Monday, June 04, 2012
A title of a blog scrolling on one of my teams caught my eye and I've thought about it all day. It asked a question: "Are You Ever Satisfied With Anything You Do?" www.sparkpeople.com/mypa
Yesterday I finished a 5K in a good time for me as compared to my past 5K races BUT I had hoped to finish with a little better time. Guess if my mind lets me focus on the actually accomplished good finish time OR my inability to reach my hoped for goal pace by just seconds???!!!

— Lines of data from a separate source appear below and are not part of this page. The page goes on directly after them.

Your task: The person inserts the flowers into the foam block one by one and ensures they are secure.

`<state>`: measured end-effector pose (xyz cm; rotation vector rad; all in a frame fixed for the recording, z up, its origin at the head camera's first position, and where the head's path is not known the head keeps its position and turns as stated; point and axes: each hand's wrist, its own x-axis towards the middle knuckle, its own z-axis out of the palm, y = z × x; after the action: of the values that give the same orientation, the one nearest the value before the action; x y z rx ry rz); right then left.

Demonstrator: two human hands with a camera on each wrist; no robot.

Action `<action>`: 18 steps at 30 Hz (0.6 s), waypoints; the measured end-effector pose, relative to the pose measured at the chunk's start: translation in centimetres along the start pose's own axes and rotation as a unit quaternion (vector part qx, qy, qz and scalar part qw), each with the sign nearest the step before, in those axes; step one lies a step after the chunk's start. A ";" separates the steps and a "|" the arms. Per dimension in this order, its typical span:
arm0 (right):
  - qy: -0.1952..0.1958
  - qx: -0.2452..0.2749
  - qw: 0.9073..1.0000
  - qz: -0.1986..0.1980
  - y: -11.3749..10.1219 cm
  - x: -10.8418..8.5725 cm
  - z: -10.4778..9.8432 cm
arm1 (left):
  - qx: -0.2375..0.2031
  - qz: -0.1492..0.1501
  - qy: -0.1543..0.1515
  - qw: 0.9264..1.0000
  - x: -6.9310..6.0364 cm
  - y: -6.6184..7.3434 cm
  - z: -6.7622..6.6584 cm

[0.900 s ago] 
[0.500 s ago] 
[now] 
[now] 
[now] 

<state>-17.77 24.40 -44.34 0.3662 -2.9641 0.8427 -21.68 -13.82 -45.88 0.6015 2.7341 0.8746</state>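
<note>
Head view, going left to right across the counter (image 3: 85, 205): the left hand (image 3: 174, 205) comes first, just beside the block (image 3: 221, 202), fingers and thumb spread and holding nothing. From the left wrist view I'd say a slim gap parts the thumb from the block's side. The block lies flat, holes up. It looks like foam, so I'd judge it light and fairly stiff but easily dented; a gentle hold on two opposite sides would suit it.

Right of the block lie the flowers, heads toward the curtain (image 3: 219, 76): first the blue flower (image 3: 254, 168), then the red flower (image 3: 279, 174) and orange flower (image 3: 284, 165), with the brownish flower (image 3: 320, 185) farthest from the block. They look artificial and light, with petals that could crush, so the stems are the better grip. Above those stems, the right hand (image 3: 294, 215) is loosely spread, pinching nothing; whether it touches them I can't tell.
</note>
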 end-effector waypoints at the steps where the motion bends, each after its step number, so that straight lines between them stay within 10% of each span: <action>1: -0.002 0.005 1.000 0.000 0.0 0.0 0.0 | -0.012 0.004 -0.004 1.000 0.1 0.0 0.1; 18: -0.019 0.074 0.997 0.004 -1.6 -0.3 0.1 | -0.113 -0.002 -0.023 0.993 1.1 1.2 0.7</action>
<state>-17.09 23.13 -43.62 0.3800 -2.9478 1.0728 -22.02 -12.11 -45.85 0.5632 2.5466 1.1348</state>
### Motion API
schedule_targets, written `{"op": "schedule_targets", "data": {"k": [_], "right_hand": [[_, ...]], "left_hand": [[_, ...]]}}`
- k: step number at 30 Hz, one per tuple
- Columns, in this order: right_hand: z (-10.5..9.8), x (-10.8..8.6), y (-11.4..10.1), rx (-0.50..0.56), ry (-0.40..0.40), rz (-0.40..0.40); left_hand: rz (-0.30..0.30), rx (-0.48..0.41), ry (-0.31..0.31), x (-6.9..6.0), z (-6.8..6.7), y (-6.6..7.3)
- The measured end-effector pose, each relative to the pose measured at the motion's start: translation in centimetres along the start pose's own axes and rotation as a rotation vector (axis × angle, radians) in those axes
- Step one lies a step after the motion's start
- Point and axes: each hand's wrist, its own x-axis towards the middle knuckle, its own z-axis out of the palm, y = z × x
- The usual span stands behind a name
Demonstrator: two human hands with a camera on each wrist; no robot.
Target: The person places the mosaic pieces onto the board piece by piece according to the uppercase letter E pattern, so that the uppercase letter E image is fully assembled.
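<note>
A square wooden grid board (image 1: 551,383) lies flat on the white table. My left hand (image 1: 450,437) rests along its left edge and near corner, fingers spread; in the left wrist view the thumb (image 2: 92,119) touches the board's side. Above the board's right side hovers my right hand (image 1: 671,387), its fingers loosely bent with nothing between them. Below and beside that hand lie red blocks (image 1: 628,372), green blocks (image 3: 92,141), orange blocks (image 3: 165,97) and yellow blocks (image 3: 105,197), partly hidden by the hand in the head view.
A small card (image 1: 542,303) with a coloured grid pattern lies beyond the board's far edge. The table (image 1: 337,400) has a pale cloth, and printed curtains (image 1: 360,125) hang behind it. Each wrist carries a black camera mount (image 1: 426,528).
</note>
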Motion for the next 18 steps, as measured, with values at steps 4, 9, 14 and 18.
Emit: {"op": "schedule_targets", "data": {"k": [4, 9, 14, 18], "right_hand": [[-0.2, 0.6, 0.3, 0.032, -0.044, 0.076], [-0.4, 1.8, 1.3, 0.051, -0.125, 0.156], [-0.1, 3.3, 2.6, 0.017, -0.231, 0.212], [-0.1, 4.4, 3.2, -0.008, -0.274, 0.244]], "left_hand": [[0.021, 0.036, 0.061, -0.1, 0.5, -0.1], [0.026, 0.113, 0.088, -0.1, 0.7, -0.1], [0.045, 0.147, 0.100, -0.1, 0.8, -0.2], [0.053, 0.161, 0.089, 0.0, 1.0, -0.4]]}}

Last year, I learned from a very good running coach that race time is NOT the most useful measurement of overall progress because there are too many uncontrollable variables that help or hinder. Weather. Unfamiliar terrain. Yesterday I was slowed by the bodies walking in groups in front of me at the starting line. Bodies in front of me on the race route gave me incentive to move faster so I could pass. The adrenalin of a race makes race pace different. Guess if my mind is measuring my progress based on my race finish time???!!!
My instincts want me to add but it was hotter last year, and I didn't have a 14 minute mile pace, and other apologetic and negative statements but I will resist because I am trying to experience the satisfaction.
I keep a log with my race statistics. It allows me to see trends over time. Trends can show progress, or lack of progress. I was never the type of person who ever considered racing. I avoided participation in gym class throughout my long ago high school years! Participating in a race was BIG.
My first race was in 2007. Continued and regular participation in races for over 5 years is BIG. I deserve giving myself a pat on the back and feeling a sense of satisfaction for over 5 years of training for races: both walking faster and learning to run.
I was faster yesterday than I was 5 years ago. I was faster yesterday than I was a year ago on the same race course. I chopped almost 3 minutes off my finish time compared to last year.
I'm feeling satisfied with what I have done.
And I'm feeling satisfied with recognizing that I deserve to feel satisfaction for what I have done.